Work instruction:
Reproduce each line of the listing exactly.

Supplied data:
★ ★ ★ ★ ★

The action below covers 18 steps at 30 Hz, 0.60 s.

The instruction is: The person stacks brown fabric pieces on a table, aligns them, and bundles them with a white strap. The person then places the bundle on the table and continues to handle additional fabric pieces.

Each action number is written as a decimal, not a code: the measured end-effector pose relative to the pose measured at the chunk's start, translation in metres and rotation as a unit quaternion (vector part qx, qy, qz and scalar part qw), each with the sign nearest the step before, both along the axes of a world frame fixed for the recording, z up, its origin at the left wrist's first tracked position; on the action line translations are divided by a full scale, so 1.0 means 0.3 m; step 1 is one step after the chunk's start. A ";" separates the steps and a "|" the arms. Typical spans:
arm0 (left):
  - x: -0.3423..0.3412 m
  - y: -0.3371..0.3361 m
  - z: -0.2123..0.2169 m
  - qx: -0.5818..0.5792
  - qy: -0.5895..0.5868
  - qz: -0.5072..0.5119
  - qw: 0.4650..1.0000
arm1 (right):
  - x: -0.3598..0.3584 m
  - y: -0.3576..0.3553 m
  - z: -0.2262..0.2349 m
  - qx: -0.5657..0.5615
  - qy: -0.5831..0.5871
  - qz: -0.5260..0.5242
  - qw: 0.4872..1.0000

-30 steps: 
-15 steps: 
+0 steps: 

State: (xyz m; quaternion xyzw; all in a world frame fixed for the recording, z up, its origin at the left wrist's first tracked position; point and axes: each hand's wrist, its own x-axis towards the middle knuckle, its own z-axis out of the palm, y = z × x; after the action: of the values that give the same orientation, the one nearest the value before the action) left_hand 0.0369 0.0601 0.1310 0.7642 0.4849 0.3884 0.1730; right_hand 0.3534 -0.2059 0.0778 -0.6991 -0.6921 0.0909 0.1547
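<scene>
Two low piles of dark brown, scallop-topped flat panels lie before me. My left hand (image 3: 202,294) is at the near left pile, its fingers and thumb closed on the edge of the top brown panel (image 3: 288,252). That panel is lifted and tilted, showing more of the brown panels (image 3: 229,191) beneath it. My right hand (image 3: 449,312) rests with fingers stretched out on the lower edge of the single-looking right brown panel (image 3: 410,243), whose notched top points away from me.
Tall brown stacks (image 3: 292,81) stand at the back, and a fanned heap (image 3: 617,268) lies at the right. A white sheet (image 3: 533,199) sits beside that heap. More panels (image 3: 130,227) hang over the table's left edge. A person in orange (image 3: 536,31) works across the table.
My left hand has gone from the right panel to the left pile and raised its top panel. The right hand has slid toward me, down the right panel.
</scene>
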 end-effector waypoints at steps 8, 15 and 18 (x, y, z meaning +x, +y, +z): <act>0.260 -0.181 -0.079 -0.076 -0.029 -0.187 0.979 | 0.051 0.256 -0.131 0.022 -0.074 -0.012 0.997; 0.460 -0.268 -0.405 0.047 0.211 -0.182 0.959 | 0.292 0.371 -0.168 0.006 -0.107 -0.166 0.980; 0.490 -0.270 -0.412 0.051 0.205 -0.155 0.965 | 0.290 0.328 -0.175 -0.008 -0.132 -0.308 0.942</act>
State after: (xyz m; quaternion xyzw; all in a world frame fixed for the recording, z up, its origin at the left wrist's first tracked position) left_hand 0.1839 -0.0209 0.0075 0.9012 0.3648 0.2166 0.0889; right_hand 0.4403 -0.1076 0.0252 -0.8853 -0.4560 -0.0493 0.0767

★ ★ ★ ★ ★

Solved problem:
The action below covers 18 steps at 30 Hz, 0.60 s.

The instruction is: The person stacks brown fabric pieces on a table, aligns them, and bundles them with a white strap. The person then places the bundle on the table and continues to handle additional fabric pieces.

Each action number is written as a decimal, not a code: the measured end-effector pose relative to the pose measured at the chunk's start, translation in metres and rotation as a unit quaternion (vector part qx, qy, qz and scalar part qw), each with the sign nearest the step before, both along the axes of a world frame fixed for the recording, z up, its origin at the left wrist's first tracked position; on the action line translations are divided by a full scale, so 1.0 means 0.3 m; step 1 is one step after the chunk's start. A ";" separates the steps and a "|" the arms. Typical spans:
arm0 (left):
  - x: -0.3423..0.3412 m
  - y: -0.3371..0.3361 m
  - z: -0.2123..0.2169 m
  - qx: -0.5818..0.5792
  - qy: -0.5895..0.5868
  - qz: -0.5072..0.5119
  - qw: 0.4650..1.0000
arm1 (right):
  - x: -0.3598..0.3584 m
  - y: -0.3576..0.3553 m
  - z: -0.2262..0.2349 m
  - qx: -0.5657..0.5615
  - qy: -0.5831..0.5871
  - qz: -0.5260..0.5242
  - qw: 0.4872..1.0000

-30 steps: 
-15 steps: 
+0 steps: 

State: (xyz m; quaternion xyzw; all in a world frame fixed for the recording, z up, its origin at the left wrist's first tracked position; point and axes: each hand's wrist, its own x-axis towards the middle knuckle, its own z-axis out of the palm, y = z × x; after the action: of the values that give the same orientation, the one nearest the value before the action) left_hand 0.0369 0.0601 0.1310 0.7642 0.4849 0.3884 0.1730; right_hand 0.3534 -0.2059 0.0778 -0.6991 -0.6921 0.0909 0.1547
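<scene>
Two low piles of dark brown, scallop-topped flat panels lie before me. My left hand (image 3: 202,294) is at the near left pile, its fingers and thumb closed on the edge of the top brown panel (image 3: 288,252). That panel is lifted and tilted, showing more of the brown panels (image 3: 229,191) beneath it. My right hand (image 3: 449,312) rests with fingers stretched out on the lower edge of the single-looking right brown panel (image 3: 410,243), whose notched top points away from me.
Tall brown stacks (image 3: 292,81) stand at the back, and a fanned heap (image 3: 617,268) lies at the right. A white sheet (image 3: 533,199) sits beside that heap. More panels (image 3: 130,227) hang over the table's left edge. A person in orange (image 3: 536,31) works across the table.
My left hand has gone from the right panel to the left pile and raised its top panel. The right hand has slid toward me, down the right panel.
</scene>
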 end-effector waypoints at steps 8, 15 and 18 (x, y, z meaning +x, +y, +z): <act>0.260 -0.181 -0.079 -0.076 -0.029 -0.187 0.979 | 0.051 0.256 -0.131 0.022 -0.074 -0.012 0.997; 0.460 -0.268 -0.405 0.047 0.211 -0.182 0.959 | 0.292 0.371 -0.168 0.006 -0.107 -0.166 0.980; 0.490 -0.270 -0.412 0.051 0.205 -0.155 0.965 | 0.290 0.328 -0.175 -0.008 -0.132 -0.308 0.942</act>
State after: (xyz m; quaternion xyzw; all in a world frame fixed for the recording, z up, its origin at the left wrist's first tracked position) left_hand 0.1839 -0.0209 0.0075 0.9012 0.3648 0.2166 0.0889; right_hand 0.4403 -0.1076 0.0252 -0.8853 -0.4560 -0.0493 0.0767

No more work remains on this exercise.